"Benarkah??? Chanyeol sudah putus dengan Wendy?"
"Aaah, Yoda-ku ... bagaimana bisa pasangan sensasional seperti mereka putus?"
"Oomoo, sini sini peluk, bagaimana bisa si Wendy mengabaikanmu Chanyeolku sayaang~"
Obrolan siang ini di cafe tempat Han Yura bekerja sangat dipenuhi dengan topik panas seputar kabar putusnya Chanyeol salah satu personel EXO dengan Wendy si manis dari Red Velvet. Yura jemu mendengarnya, hampir seluruh rekan kerjanya adalah fangirl dan bias mereka adalah Chanyeol, si rapper tampan pujaan EXO-L.
"Kerja! Kerja! Kerja!" seru Han Yura, dia tidak suka melihat teman-temannya hanya mengobrol dan mengabaikan pekerjaan mereka.
"Kami sedang berduka Han Yura, pangeran kami baru saja patah hati, ayo berpelukan, kami semua benar-benar ikut berduka!"
Yura memutar bola matanya sebagai tanda betapa lebaynya ke-tiga rekan kerjanya itu. Yura tidak peduli, dia memang gadis normal yang memuja pria-pria tampan tapi kalau harus mengkhayalkan seorang idol untuk menjadi pasangan? Aahhh, itu konyol sekali.
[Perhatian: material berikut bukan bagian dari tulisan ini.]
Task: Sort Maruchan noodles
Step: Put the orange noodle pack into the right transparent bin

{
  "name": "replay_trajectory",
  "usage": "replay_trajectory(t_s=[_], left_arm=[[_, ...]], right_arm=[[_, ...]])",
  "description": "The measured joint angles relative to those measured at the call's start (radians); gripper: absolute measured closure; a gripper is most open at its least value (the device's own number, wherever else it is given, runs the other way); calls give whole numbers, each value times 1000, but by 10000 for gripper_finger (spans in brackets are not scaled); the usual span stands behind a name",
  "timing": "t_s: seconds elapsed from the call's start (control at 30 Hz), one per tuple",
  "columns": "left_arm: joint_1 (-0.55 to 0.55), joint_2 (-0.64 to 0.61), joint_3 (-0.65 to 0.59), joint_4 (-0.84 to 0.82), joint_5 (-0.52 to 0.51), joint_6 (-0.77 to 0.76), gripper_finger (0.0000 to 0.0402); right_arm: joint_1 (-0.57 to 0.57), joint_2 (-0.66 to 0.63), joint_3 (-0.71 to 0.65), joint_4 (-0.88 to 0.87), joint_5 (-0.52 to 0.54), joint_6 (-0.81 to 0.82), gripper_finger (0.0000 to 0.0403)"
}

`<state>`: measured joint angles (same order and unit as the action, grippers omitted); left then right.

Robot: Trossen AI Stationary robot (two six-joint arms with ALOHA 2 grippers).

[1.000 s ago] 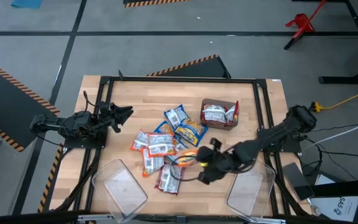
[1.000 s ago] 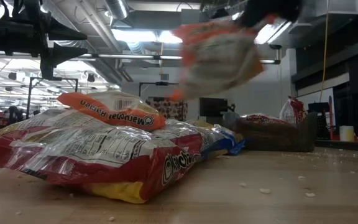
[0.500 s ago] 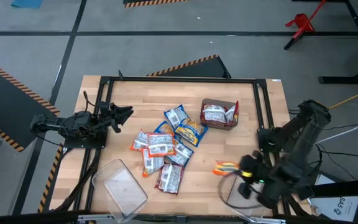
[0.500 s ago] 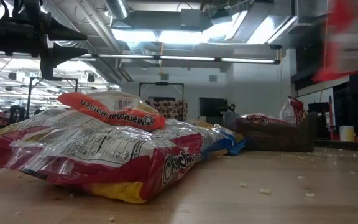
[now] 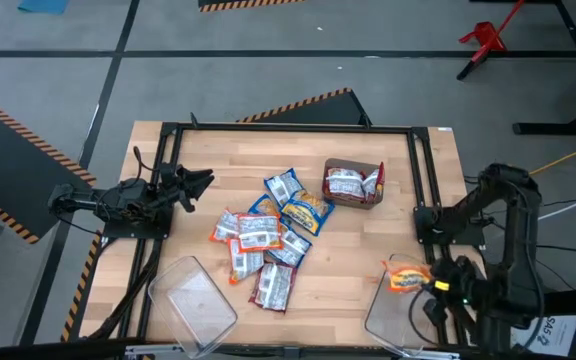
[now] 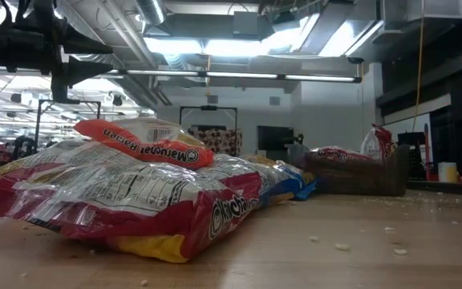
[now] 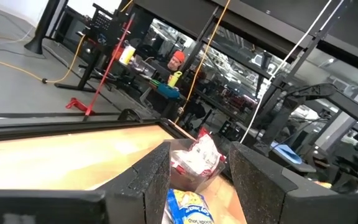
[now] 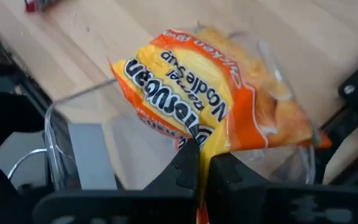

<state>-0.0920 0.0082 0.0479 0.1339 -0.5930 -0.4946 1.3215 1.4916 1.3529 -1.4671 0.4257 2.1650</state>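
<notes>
Several Maruchan noodle packets lie heaped mid-table. In the low view a red one lies in front with an orange one on top. My right gripper is shut on one orange packet above the right clear bin near the table's near right corner. My left gripper waits open at the table's left side, pointing at the heap. Its wrist view looks between the fingers at a blue packet and the brown box. My right gripper pinches the orange packet by one edge between its two fingers. The packet is lifted clear and spreads out beyond the fingertips, over the bin's rim. One layer or several, I cannot tell.
A small brown cardboard box with packets in it stands right of the heap toward the far side. A second clear bin sits by the near left edge. A black frame runs around the table. Bare wood lies between heap and right bin.
My right gripper has carried the orange packet away from the heap toward the table's near right corner. It has swung from beside the heap to over the right bin and stayed shut on the packet. The packet has left the low view. The left arm has kept still.
</notes>
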Motion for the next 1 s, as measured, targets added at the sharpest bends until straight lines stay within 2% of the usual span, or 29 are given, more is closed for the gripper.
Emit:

Kabar itu ternyata bukan isapan jempol belaka, Yoda-panggilan Chanyeol- memang sudah mengakhiri hubungan manisnya dengan Wendy. Malam ini Chanyeol curahkan rasa sesaknya dengan meminum berbotol-botol liquor di sebuah bar. Tak ada yang menemaninya, dia menyamar dengan topi dan kacamata hitam. Dia tak peduli walau nanti beberapa fans menyadari keberadaannya, asalkan malam ini dia bisa menumpahkan semua rasa sakit hatinya.
Bagaimana tidak mabuk? Sudah sekitar 4 botol liquor berkadar alcohol tinggi dia sudah dia tenggak. Dia meracau, mabuk berat bahkan dia keluar dari Bar itu tanpa kendaraannya. Dia malah berjalan di sekitar jalanan itaewon yang malam ini tiba-tiba sepi.
"Wendy aaah, kau adalah kekasihku!" racaunya.
BRUK, sampai dia tak sengaja menabrak seseorang yang baru saja keluar dari sebuah gang. Gadis itu kesal dan keduanya sama-sama terjatuh.
"Huh, pakai matamu hey!" gerutu Yura kesal. Tapi kemudian dia heran karena Pria yang baru saja dia tabrak itu tak bangkit lagi.
"Hey, apa kau baik-baik saja?" Yura mendekat dan menggoyahkan tubuh chanyeol, topi dan kacamatanya tertanggal dan akhirnya Yura tahu kalau pria itu adalah sosok yang siang tadi diperbincangan oleh rekan kerjanya.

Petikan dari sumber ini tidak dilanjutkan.